RAM consumption and Caching
StarWind HA is designed to show peak performance with Write-Back caching. Each written block is first cached on the local SAN node, and then synchronized with the second node’s cache, and only after that StarWind considers the block as written. Along with providing great performance improvements, write-back caching also introduces specific requirements to underlying hardware stability. UPS units have to be installed to guarantee the graceful shutdown of at least one StarWind Virtual SAN (*1) node in case of a power outage.
With Write-Through caching, write operations can become significantly slower and will fully depend on the underlying array performance. This happens because the write is only confirmed when the block is written to the disk itself. Although write-through caching gives no boost to the write performance, it does not depend on power stability (compared to write-back) and still maintains read cache, which balances the read/write access distribution to the underlying disk array.
Minimum recommended cache size is 128 MB. For VDI scenarios the minimum recommended cache size should be equal to the size of the golden image.

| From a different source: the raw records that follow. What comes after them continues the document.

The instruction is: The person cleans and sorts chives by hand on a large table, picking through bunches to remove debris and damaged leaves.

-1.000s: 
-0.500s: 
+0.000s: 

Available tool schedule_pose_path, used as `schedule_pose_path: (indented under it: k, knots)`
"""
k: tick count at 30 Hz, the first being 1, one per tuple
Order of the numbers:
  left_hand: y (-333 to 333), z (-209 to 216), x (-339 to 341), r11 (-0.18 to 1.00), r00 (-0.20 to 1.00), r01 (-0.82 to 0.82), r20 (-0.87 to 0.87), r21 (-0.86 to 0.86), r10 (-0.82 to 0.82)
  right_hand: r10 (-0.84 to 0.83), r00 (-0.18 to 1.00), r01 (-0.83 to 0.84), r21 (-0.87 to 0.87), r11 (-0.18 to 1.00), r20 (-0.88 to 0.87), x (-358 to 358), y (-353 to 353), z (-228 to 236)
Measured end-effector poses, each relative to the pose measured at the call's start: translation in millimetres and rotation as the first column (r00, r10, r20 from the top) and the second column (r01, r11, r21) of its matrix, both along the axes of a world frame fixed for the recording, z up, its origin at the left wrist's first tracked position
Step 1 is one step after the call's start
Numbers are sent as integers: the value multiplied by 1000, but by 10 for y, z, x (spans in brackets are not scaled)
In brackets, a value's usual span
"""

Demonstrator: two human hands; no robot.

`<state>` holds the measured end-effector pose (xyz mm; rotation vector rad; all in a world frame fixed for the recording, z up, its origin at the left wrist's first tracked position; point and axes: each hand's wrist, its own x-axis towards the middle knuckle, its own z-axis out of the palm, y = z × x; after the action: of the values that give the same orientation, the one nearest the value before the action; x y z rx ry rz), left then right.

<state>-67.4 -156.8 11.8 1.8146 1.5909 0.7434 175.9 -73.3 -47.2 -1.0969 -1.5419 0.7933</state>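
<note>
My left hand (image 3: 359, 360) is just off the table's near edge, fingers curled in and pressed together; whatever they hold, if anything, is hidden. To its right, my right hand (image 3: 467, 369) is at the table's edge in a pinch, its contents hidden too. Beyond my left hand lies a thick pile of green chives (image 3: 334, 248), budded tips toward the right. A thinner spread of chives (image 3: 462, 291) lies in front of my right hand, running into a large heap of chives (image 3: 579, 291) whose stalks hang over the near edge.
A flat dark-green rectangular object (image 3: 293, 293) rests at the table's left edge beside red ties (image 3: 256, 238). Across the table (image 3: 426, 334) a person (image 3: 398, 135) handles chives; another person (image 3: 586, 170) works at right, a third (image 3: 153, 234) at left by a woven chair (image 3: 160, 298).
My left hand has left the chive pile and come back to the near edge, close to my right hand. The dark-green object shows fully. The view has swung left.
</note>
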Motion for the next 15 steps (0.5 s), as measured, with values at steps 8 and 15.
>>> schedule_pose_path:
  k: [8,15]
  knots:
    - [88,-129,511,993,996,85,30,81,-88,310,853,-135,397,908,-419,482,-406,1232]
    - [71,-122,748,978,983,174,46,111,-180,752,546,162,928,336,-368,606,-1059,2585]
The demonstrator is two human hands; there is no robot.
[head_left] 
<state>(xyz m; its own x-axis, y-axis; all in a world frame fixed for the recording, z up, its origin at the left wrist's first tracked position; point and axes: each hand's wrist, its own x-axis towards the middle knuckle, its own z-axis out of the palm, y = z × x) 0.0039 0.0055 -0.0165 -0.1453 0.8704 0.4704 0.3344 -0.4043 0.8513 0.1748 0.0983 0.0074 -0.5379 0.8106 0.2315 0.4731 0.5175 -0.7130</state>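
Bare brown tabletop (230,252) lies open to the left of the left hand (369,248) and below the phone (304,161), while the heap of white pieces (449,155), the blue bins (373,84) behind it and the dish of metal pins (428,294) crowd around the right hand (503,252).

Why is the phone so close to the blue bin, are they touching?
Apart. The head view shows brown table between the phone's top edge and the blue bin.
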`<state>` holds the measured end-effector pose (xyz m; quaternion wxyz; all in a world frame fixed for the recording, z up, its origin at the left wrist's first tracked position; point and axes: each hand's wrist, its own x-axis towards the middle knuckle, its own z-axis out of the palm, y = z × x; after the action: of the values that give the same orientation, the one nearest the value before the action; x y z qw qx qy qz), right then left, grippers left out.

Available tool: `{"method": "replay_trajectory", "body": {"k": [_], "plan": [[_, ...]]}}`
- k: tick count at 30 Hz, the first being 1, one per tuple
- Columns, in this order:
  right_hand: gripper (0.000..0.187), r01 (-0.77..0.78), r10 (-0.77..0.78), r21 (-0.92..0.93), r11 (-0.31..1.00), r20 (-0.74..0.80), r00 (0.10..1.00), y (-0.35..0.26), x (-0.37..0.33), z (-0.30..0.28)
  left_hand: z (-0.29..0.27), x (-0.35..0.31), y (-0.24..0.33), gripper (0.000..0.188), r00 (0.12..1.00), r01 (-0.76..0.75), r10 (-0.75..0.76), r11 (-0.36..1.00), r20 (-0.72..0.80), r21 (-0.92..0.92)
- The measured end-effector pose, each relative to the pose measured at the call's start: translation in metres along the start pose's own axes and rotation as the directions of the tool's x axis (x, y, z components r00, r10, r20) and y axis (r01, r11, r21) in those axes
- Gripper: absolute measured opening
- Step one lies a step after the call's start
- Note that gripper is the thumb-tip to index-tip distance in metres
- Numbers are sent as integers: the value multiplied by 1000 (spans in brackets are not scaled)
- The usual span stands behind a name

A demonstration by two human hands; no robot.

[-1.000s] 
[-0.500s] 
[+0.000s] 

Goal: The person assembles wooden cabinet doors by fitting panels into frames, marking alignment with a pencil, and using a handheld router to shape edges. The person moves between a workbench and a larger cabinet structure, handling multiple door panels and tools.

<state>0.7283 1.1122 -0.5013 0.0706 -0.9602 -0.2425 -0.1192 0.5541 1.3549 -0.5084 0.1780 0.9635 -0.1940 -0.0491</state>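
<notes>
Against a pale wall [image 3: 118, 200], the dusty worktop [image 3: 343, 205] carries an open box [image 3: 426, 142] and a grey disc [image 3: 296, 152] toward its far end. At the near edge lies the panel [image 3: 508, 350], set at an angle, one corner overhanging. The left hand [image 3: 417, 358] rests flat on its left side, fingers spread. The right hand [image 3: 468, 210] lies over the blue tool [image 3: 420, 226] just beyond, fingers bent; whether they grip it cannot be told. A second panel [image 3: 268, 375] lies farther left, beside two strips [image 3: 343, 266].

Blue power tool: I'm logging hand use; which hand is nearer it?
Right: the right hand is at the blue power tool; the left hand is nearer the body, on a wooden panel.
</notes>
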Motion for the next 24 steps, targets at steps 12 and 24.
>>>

The cache effectiveness depends on cache size to working set size ratio. General benchmarks have shown the following cache improvement levels.
(1 *) For scale-out deployments the number of hosts configured for graceful shutdown is determined based on both number of hosts and number of times the HA device are replicated within the scale-out cluster. We recommend consulting with StarWind support for determining the most appropriate setup in your particular case.
LSFS devices consume additional 3.5 GB of RAM per terabyte of stored data. This value is hardcoded and cannot be changed from within the StarWind Management console.
Please keep in mind that write cache size affects the time server needs to do a graceful shutdown.
During shutdown the server needs to flush the cache to the disk. Shutdown time can be calculated as performance of the disk array under 100% random 100% 4K write load divided by total amount of RAM provisioned as write-back cache.